Quando un certo tipo di ansia inizia a influenzare un ambito della nostra vita — ad esempio, il non riuscire a uscire di casa per la paura, infondata, che un palazzo possa crollare addosso — in quel caso può essere utile intraprendere un percorso terapeutico o psicologico. Tuttavia, è importante sottolineare che non esiste un momento universalmente ‘giusto’ per andare in terapia. Diventa opportuno farlo quando un determinato fattore interferisce con la tua quotidianità al punto da impedirti di vivere una vita funzionale.

Ci puoi suggerire un esercizio semplice per come gestire l’ansia quotidiana?

Non esiste un consiglio generale che vada bene per qualsiasi tipo di ansia. Tuttavia, esistono tecniche psico corporee molto efficaci, come ad esempio la respirazione, che possono aiutare a gestire i sintomi in modo funzionale.

A proposito di gestione dell’ansia, uno dei motivi per cui nel 2025 molti ragazzi e molte ragazze vivono questa situazione, è perché hanno quasi un’ ossessione dell’approvazione online sui social. Questo tipo di ossessione da cosa è dovuto secondo te ?

Purtroppo viviamo immersi nei social network, anche quando non lo vorremmo. Io, ad esempio, mi occupo di sharenting, una pratica che coinvolge i genitori che espongono i propri figli sui social fin dalla nascita. Questo comportamento crea fin da subito un legame tra il bambino e il mondo dei social, un legame che tende a protrarsi nel tempo, fino all’adolescenza, portando spesso a una dipendenza non solo dai social network, ma anche dallo smartphone in generale.

Che ruolo hanno i genitori, gli insegnanti ma più in generale la società sull’educazione digitale?

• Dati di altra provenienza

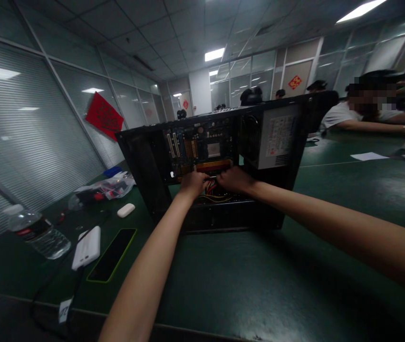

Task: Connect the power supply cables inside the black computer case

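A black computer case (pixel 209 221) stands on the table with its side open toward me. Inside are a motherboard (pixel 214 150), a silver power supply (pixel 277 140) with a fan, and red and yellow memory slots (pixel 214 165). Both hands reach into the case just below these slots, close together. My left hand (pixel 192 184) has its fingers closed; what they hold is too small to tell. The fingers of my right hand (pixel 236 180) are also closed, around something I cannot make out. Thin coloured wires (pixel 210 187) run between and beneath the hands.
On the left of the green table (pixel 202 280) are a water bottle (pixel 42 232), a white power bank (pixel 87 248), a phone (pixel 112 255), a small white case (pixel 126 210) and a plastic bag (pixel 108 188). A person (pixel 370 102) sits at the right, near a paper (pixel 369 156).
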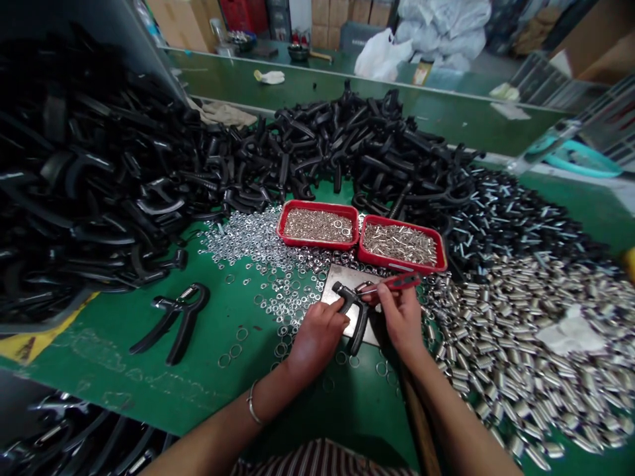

Oggi si sta iniziando a parlare e a sensibilizzare su questo argomento, ma siamo ancora solo alla punta dell’iceberg. Le istituzioni stanno cominciando a muoversi in questa direzione, portando in Parlamento una proposta di legge a tutela dei minori, che prevede anche l’introduzione di un limite d’età per l’accesso ai social. Inoltre, si sta valutando l’inserimento dell’educazione digitale nelle scuole, per sensibilizzare i giovani sui potenziali danni legati all’uso del mondo digitale

Abbiamo parlato prima che molti giovani cercano l’approvazione degli altri sui social. Quanto peso ha invece l’approvazione sociale, anche tramite la moda, nella costruzione di sé stessi e della propria immagine?

La moda è un mezzo attraverso cui ci identifichiamo. Basta pensare, ad esempio, alla moda punk: quel look ti permetteva di entrare in un gruppo, di essere riconosciuto in un determinato contesto. Lo stesso vale per l’abbigliamento formale o informale, che ci permette di inserirci in ambienti specifici. Ad esempio, anch’io vengo presa più sul serio nel mio lavoro quando indosso il camice, piuttosto che restare in t-shirt. L’outfit, infatti, influisce non solo su come gli altri ci percepiscono, ma anche su come percepiamo noi stessi.

Tu oltre ad essere una dottoressa in psicologia, lavori come modella da tanti anni. La fotografa può essere uno strumento per accrescere la propria autostima?

La fotografia viene utilizzata anche in contesti clinici, come nella fototerapia, una tecnica che si impiega come supporto psicologico. La fotografia, con l’accompagnamento di un terapeuta, è utile perché consente di esplorare emozioni che spesso ci sfuggono, ma che emergono attraverso l’immagine.

C'è una lettura o un esercizio che consigli a chi vuole iniziare un percorso di consapevolezza personale?

C'è un libro molto interessante intitolato "Ti amo e ti temo. Il paradosso dell'amore al tempo dell'individualismo" di Carlo Rosso. Questo libro ci aiuta a comprendere chi siamo come individui e come ci inseriamo nelle relazioni con gli altri. Può anche aiutarci a prendere consapevolezza di alcune dinamiche che ci caratterizzano.

Per concludere, cosa diresti a chi sta pensando di intraprendere un percorso terapeutico ma ha paura dei pregiudizi ?

È normale provare un po’ di ansia e temere il giudizio del terapeuta riguardo al nostro percorso di vita. Tuttavia, i professionisti della salute mentale sono formati, fin dai primi anni di studi, a superare qualsiasi tipo di pregiudizio. Inoltre, viene firmato il consenso sulla privacy, a tutela del paziente, per garantire un ambiente sicuro e rispettoso.